Parafarmacie, addio sconti senza il secondo canale

Senza il canale alternativo rappresentato dalle parafarmacie, costrette a chiudere, non ci saranno più sconti sui farmaci e si perderanno 7mila i posti di lavoro.

Senza il canale alternativo rappresentato dalle parafarmacie, costrette a chiudere, non ci saranno più sconti sui farmaci.

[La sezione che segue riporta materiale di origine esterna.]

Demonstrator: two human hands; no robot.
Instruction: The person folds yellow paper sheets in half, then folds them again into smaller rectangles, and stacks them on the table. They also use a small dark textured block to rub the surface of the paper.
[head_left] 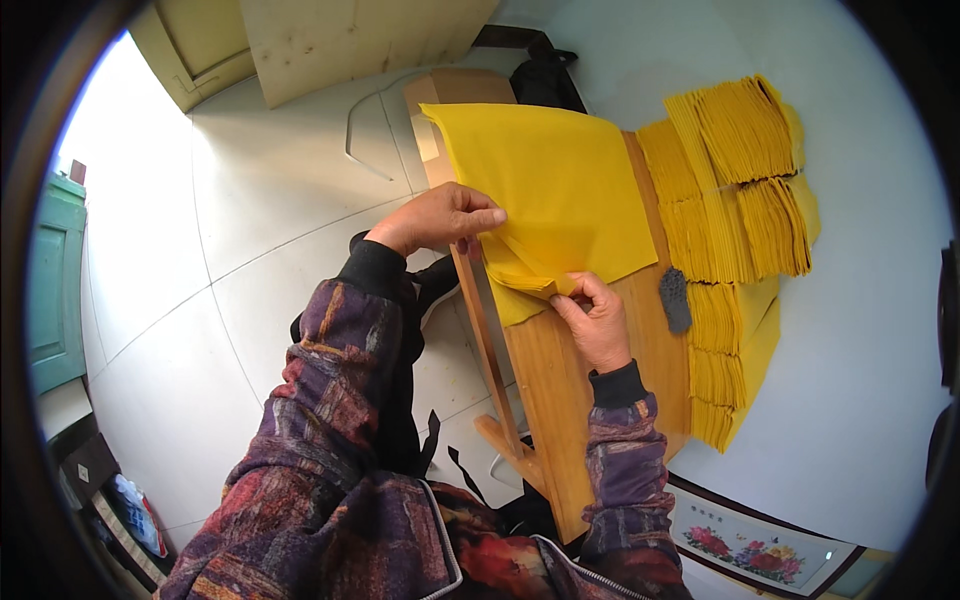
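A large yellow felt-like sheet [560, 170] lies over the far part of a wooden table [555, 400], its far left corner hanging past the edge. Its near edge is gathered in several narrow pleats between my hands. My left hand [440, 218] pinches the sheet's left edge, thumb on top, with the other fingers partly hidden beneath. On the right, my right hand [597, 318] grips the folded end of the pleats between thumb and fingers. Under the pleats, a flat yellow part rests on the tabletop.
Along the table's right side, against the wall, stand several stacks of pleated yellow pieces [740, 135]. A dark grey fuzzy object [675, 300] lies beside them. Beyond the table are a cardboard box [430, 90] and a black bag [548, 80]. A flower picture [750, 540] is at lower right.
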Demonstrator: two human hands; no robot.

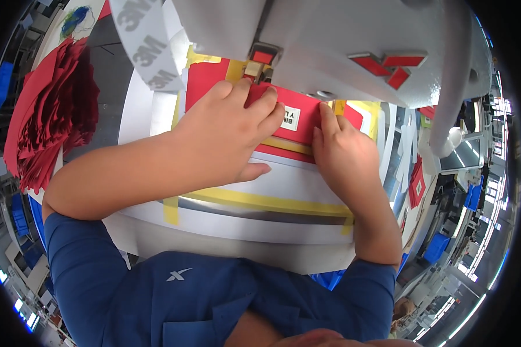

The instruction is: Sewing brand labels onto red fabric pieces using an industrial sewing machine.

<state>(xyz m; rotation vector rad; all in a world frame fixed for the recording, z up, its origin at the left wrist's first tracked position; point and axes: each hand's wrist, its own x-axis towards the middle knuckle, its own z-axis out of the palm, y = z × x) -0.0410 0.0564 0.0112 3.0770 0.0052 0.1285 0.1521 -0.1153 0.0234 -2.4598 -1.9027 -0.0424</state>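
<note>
A flat red fabric piece (300, 118) with a small white printed label (290, 118) lies on the bed of a sewing machine (330, 52). Across its left part rests my left hand (228, 124), fingers spread and pressing down, thumb held apart. Those fingertips are close to the metal presser foot (264, 73). My right hand (348, 147) lies at the right end of the piece, forefinger stretched along the fabric and the other fingers partly hidden. A yellow strip (286, 145) runs along the near side of the fabric.
A thick stack of red fabric pieces (52, 115) stands at the left. Yellow tape (260, 199) edges the white work surface (295, 179). A printed tape strip (150, 46) hangs from the machine. More red pieces (417, 182) lie at the right, near a grey tray (463, 153).
</note>
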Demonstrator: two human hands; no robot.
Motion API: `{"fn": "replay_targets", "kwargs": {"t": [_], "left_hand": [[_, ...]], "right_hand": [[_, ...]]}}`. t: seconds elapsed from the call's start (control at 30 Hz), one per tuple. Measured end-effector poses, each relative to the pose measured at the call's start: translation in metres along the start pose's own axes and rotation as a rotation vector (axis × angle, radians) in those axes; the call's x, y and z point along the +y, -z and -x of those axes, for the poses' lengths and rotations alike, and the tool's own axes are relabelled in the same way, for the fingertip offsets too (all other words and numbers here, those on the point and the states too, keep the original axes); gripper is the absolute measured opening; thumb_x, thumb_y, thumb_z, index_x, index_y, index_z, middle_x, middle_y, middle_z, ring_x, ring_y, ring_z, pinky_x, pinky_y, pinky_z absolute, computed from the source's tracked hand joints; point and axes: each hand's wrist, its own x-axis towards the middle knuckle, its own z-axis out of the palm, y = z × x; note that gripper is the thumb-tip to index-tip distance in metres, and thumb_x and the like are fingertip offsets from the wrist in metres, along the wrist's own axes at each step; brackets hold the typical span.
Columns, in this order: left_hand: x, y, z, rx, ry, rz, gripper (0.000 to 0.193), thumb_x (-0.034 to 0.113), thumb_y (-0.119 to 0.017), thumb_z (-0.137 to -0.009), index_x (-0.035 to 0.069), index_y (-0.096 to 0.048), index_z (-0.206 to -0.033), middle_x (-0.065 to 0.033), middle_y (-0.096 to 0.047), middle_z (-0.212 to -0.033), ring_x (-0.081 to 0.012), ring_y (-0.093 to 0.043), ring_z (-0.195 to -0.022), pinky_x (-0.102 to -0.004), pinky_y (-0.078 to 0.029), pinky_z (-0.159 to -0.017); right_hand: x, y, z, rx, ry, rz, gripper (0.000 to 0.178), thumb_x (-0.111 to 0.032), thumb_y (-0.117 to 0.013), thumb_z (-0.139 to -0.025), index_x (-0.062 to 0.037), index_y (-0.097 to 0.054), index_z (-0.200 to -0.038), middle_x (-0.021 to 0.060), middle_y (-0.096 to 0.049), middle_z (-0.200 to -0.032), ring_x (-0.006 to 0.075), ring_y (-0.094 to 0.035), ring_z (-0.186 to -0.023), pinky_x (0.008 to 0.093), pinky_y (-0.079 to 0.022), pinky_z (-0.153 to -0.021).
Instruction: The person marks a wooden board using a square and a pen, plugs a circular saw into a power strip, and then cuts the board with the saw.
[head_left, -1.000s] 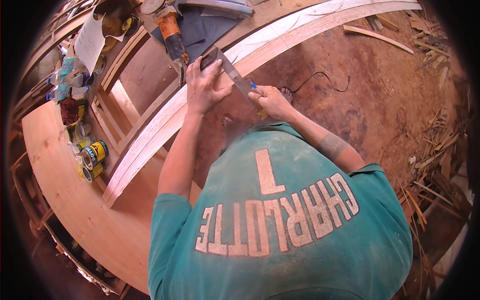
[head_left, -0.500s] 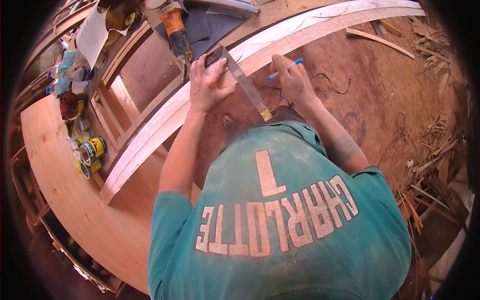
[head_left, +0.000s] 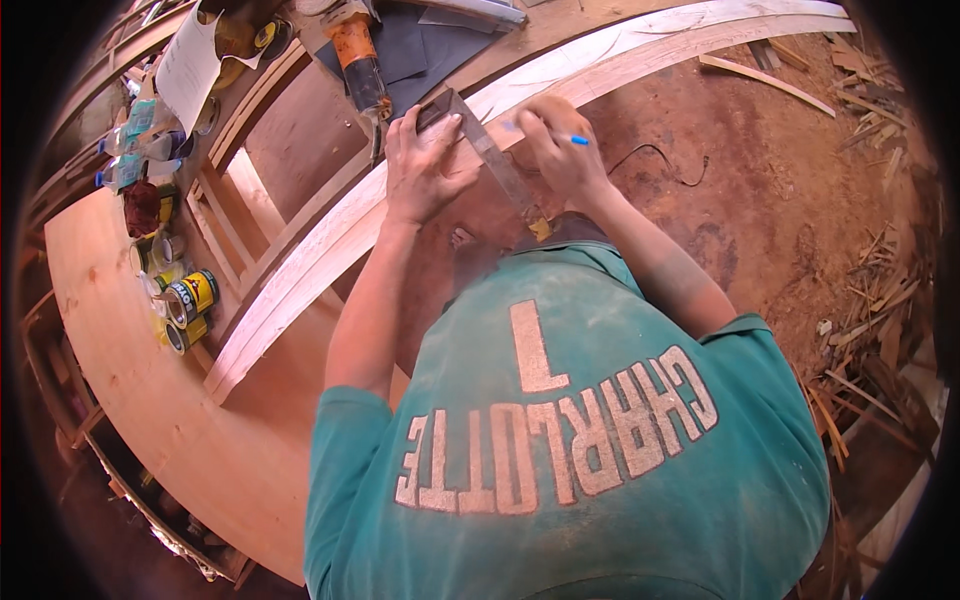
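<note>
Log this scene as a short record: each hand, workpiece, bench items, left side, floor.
Left hand: holds a metal square near its corner, over the workpiece
Right hand: holds a blue pen, right of the square's blade
Workpiece: long curved pale wooden piece
Bench items: orange-and-black power tool, dark sheets
Left side: yellow-and-black can
Floor: wood scraps at right

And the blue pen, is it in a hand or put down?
In the right hand: one end of the blue pen sticks out of the grip.
</note>
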Motion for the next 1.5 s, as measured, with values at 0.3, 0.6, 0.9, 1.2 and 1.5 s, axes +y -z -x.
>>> {"fn": "replay_targets", "kwargs": {"t": [0.3,0.6,0.9,1.2,1.5], "left_hand": [[0.001,0.000,-0.001,-0.013,0.000,-0.022,0.075,0.035,-0.087,-0.062,0.022,-0.072,-0.134,-0.0266,-0.043,-0.149,-0.0465,-0.043,-0.134,-0.0537,-0.037,-0.116],[0.002,0.000,-0.003,0.001,-0.012,-0.013,0.076,0.035,-0.088,-0.061,0.021,-0.072,-0.134,-0.0262,-0.044,-0.149,-0.0466,-0.043,-0.134,-0.0537,-0.038,-0.116],[-0.001,-0.002,0.000,-0.019,0.002,-0.028,0.077,0.037,-0.087,-0.061,0.023,-0.071,-0.135,-0.0260,-0.042,-0.150,-0.0474,-0.041,-0.134,-0.0545,-0.036,-0.117],[-0.005,-0.005,0.000,-0.032,-0.010,-0.023,0.075,0.040,-0.085,-0.065,0.025,-0.070,-0.136,-0.0264,-0.040,-0.150,-0.0486,-0.037,-0.136,-0.0569,-0.035,-0.115],[-0.003,-0.007,0.004,-0.032,0.015,0.001,0.076,0.040,-0.086,-0.063,0.026,-0.070,-0.136,-0.0244,-0.039,-0.151,-0.0482,-0.037,-0.136,-0.0561,-0.035,-0.115]], "right_hand": [[0.013,-0.006,0.055,-0.061,-0.287,-0.013,0.023,-0.016,-0.053,-0.103,-0.0012,-0.069,-0.113,0.0212,-0.069,-0.110,0.0380,-0.066,-0.100,0.0451,-0.052,-0.090],[0.011,-0.009,0.057,-0.159,-0.187,-0.139,0.036,-0.016,-0.048,-0.108,-0.0016,-0.063,-0.137,0.0185,-0.074,-0.118,0.0200,-0.071,-0.106,0.0341,-0.055,-0.091],[-0.002,0.010,0.033,0.126,-0.159,-0.124,0.033,-0.020,-0.042,-0.107,0.0011,-0.065,-0.117,0.0212,-0.063,-0.103,0.0410,-0.062,-0.099,0.0462,-0.052,-0.085],[0.000,-0.026,-0.039,-0.050,-0.003,-0.138,0.017,-0.013,-0.073,-0.093,0.0009,-0.071,-0.103,0.0130,-0.077,-0.092,0.0178,-0.076,-0.088,0.0323,-0.058,-0.074],[-0.002,-0.026,-0.028,-0.122,0.083,0.152,0.013,-0.011,-0.073,-0.089,0.0000,-0.071,-0.096,0.0204,-0.072,-0.085,0.0353,-0.073,-0.077,0.0382,-0.056,-0.069]]}}
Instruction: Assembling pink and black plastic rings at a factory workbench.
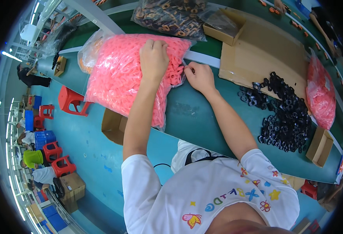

A lanciare l’allarme è il presidente del Forum nazionale delle Parafarmacie, Giuseppe Scioscia. «Saranno 3800 le attività che in seguito a questo decreto chiuderanno» è la denuncia «7mila i posti di lavoro persi e milioni di euro gli investimenti ad andare in fumo» Liberalizzare e creare concorrenza, sostiene il Forum, «significa lasciare in vita e irrobustire un canale alternativo quale è la parafarmacia e non solo aprire 5mila nuove farmacie: così facendo a rafforzarsi infatti è solo la lobby dei farmacisti titolari che continueranno indisturbati a fare cartello, mantenendo invariati i prezzi, così come erano abituati a fare prima del 2006, ovvero prima della nostra nascita» Critiche infine sulle modalità di assegnazione di punteggio, ai fini concorsuali, che il decreto prevede per l'apertura delle nuove farmacie: «Oltre al danno la beffa. La nostra professionalità, anche in questo caso è stata umiliata assegnando a ciascuno di noi, per l'accesso al concorso, il punteggio più basso possibile che ci mette dunque da subito fuori gioco».